INSTRUCTIONS FOR THE TASK >>
Look below for the line that has "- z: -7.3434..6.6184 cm". Set down the lines from there through the line that has "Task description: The", exactly as written.

Extracted data entries:

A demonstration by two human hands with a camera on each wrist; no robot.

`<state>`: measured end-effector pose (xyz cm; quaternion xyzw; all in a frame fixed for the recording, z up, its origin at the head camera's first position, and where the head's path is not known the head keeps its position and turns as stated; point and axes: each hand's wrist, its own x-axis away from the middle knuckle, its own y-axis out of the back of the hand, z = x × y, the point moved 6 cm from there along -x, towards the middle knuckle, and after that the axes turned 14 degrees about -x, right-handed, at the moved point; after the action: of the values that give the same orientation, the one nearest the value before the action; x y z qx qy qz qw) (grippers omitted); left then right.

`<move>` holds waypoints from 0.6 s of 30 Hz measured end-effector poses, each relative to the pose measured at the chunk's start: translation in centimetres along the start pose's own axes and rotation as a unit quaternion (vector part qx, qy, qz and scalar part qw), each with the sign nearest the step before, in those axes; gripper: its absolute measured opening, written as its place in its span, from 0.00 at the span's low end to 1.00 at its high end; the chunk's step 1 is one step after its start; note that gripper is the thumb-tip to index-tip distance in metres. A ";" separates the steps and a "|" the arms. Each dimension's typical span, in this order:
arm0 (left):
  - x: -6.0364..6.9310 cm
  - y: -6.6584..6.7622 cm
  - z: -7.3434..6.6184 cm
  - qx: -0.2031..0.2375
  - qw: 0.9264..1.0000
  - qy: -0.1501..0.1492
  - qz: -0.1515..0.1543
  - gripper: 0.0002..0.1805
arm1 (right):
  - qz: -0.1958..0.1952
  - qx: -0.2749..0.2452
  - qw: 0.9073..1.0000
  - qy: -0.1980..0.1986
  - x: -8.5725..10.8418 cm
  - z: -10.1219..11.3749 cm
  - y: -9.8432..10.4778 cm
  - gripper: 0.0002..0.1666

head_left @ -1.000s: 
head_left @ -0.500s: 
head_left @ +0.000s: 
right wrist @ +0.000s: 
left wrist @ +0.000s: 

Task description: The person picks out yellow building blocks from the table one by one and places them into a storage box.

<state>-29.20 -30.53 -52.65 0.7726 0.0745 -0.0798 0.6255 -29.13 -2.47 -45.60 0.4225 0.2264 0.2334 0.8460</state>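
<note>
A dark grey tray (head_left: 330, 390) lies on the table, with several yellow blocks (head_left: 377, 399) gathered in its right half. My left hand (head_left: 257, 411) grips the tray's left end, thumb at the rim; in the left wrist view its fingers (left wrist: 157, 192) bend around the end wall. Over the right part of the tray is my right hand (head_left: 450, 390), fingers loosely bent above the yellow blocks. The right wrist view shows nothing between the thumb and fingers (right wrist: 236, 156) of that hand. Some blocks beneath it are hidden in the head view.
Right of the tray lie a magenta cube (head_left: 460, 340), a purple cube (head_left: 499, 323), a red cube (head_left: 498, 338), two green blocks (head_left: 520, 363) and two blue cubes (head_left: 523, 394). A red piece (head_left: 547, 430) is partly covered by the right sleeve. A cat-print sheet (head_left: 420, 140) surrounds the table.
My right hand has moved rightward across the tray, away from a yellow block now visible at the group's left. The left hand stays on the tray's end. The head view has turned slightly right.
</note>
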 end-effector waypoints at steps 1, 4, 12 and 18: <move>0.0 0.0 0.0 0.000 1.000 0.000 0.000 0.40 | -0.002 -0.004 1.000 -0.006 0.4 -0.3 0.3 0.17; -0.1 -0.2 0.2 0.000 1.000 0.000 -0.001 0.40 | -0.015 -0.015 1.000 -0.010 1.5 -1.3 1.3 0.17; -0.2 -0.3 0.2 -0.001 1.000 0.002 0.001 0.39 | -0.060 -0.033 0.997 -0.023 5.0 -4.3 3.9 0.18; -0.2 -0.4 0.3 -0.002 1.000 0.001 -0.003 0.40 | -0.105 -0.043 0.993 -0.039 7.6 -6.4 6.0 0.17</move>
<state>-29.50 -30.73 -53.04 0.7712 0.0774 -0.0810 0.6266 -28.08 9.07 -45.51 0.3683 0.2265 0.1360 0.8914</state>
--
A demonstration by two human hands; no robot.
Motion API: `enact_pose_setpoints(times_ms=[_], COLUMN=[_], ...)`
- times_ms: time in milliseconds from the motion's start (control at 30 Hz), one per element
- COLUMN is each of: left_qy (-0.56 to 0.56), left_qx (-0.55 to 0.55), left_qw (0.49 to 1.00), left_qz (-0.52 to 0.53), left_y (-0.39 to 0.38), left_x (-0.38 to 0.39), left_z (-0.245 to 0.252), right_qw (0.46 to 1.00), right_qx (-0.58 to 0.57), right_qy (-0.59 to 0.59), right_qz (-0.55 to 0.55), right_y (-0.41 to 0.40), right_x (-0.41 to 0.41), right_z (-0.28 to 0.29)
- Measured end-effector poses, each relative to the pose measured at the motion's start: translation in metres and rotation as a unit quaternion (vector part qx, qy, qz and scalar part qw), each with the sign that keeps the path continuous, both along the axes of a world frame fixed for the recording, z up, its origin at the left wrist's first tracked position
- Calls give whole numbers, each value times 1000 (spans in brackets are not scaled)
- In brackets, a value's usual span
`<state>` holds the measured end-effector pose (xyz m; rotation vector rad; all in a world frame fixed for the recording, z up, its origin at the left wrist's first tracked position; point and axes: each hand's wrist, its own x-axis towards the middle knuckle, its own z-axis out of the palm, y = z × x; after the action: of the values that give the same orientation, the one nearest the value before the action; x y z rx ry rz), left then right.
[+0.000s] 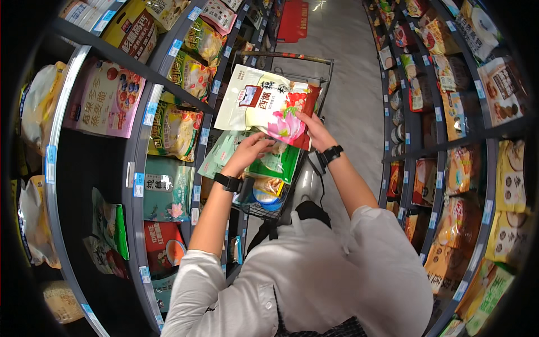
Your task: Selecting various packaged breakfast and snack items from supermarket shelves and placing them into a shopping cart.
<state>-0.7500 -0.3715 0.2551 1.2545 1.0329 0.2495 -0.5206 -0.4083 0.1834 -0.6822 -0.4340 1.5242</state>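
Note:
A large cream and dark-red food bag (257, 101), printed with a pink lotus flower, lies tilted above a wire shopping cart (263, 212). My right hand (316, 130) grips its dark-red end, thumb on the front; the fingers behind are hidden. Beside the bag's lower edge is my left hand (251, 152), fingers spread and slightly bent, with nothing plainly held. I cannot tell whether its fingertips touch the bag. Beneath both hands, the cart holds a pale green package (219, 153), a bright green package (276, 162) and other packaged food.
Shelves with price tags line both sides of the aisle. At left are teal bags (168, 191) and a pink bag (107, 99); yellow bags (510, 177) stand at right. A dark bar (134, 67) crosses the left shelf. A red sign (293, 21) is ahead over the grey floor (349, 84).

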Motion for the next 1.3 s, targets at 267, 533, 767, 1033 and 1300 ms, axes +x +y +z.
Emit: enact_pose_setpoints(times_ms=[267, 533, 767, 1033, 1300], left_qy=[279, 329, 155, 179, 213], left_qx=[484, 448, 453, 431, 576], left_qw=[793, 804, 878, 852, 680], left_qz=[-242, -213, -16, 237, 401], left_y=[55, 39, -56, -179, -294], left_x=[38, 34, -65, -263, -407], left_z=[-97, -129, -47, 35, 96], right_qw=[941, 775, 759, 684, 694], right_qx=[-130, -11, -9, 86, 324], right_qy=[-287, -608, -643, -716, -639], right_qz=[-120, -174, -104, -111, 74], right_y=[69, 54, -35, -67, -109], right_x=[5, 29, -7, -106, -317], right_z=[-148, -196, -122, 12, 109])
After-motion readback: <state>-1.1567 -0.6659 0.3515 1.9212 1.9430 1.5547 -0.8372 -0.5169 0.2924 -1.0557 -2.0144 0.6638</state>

ANSWER FOR THIS EXERCISE >>
  - z: -7.3434..6.6184 cm
  - qx: -0.2031..0.2375
  - qw: 0.9264..1.0000
  - qy: -0.1501..0.1492
  - qz: -0.1515..0.1543
  - gripper: 0.0002..0.1805
arm1 (right):
  - qz: -0.1958..0.1952
  - qx: -0.2749..0.2452
  - qw: 0.9073..1.0000
  - qy: -0.1980..0.1986
  - x: -8.5725..10.8418 cm
  - z: -10.1219..11.3749 cm
  - y: -9.8432..10.4778 cm
  - gripper: 0.0002..0.1666

head_left @ -1.000s: 
head_left @ -0.500s: 
head_left @ +0.000s: 
right wrist @ +0.000s: 
left wrist @ +0.000s: 

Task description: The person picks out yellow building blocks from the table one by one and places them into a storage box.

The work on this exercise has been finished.